Punycode

From Academic Kids

Unicode
Encodings
Bi-directional text
BOM
Han unification
Unicode and HTML
Unicode and Email

Punycode, defined in RFC 3492, is a self-proclaimed "Bootstring encoding" of Unicode strings into the limited character set supported by the Domain Name System. The encoding is used as part of IDNA, which is a system enabling the use of internationalized domain names in all languages supported by Unicode, where the burden of translation lies entirely with the user application (for example, the Web browser).

The encoding is applied separately to each component of a domain name which is not representable solely within the ASCII character set, and a reserved prefix 'xn--' is added to the translated Punycode string. For example, bücher becomes bcher-kva in Punycode, and therefore the domain name bücher.ch would be represented as xn--bcher-kva.ch in IDNA.
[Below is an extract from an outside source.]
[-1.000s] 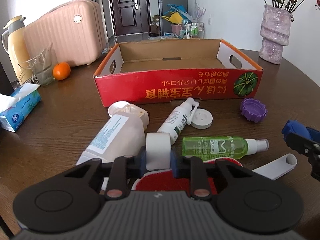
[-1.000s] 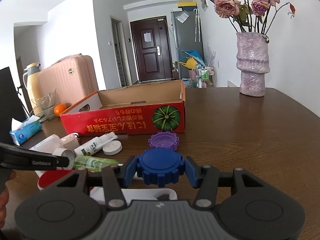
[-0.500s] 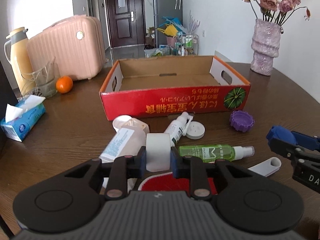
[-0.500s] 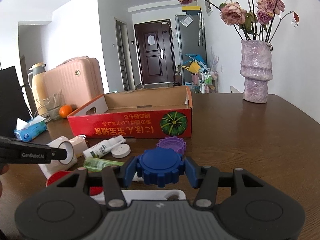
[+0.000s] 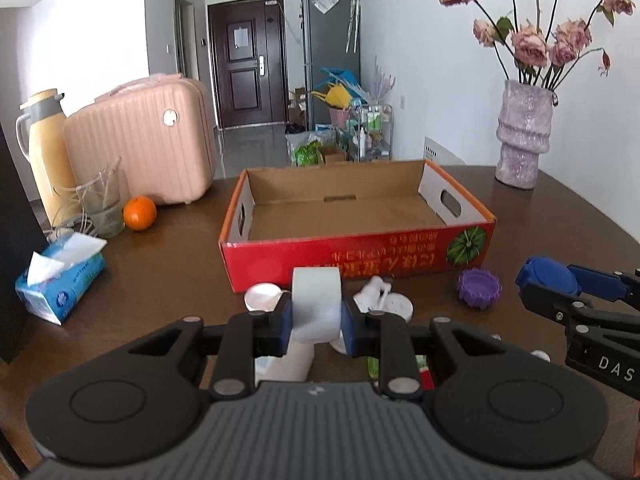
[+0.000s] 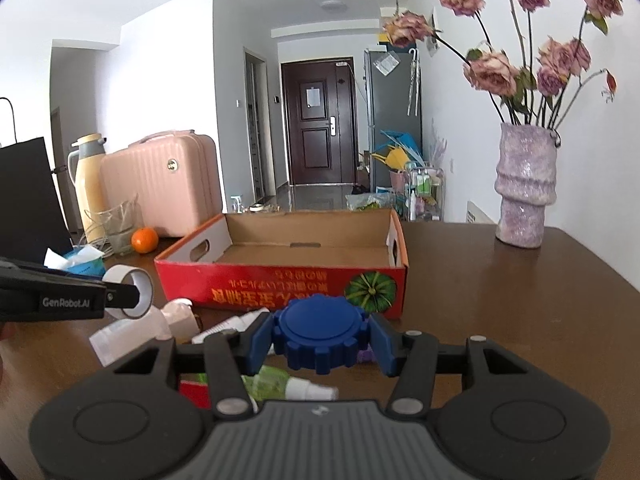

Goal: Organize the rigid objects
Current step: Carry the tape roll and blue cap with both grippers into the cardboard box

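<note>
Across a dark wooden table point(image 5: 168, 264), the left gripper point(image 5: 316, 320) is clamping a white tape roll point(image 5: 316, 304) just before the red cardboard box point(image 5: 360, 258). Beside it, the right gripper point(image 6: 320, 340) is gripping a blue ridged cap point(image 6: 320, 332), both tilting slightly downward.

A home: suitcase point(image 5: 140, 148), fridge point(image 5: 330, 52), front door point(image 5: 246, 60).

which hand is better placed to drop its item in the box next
Left, marginally: its hand-held gripper holds the tape roll centred before the cardboard box; the right, holding the blue lid, faces its corner.
</note>
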Available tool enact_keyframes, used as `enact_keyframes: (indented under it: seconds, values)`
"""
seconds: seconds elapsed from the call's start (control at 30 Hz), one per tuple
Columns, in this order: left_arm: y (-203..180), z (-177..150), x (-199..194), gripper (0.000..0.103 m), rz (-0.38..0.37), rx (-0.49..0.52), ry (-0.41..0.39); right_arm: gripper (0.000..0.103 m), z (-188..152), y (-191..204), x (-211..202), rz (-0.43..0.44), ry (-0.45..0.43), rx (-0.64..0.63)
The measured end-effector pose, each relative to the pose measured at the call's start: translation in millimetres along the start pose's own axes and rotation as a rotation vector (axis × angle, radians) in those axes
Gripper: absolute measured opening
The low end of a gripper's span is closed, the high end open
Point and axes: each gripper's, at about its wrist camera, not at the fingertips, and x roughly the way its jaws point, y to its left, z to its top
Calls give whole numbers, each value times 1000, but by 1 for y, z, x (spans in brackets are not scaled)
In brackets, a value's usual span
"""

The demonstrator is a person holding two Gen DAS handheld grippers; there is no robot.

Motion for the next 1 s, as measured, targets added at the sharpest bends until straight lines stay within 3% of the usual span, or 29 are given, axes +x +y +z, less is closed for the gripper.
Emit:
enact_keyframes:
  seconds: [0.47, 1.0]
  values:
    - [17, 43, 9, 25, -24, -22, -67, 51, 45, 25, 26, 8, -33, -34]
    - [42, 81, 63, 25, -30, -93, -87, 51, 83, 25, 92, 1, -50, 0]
Special characters are removed from the string, while at the end a code is added for the combination of the characters (here ü, character 252) and their positions in the string. In this case we have "kva", corresponding to "10 21 0" (a=A->0, z=Z->25, 0->26, 9->35), representing the number 10 + 35 × 21 = 745. Since "bücher" has six characters, there are six possibilities for the position of the "ü". 745 = 6 × 124 + 1, representing that the "ü" is put after the first normal character, and 124 represents character 128 + 124 = 252.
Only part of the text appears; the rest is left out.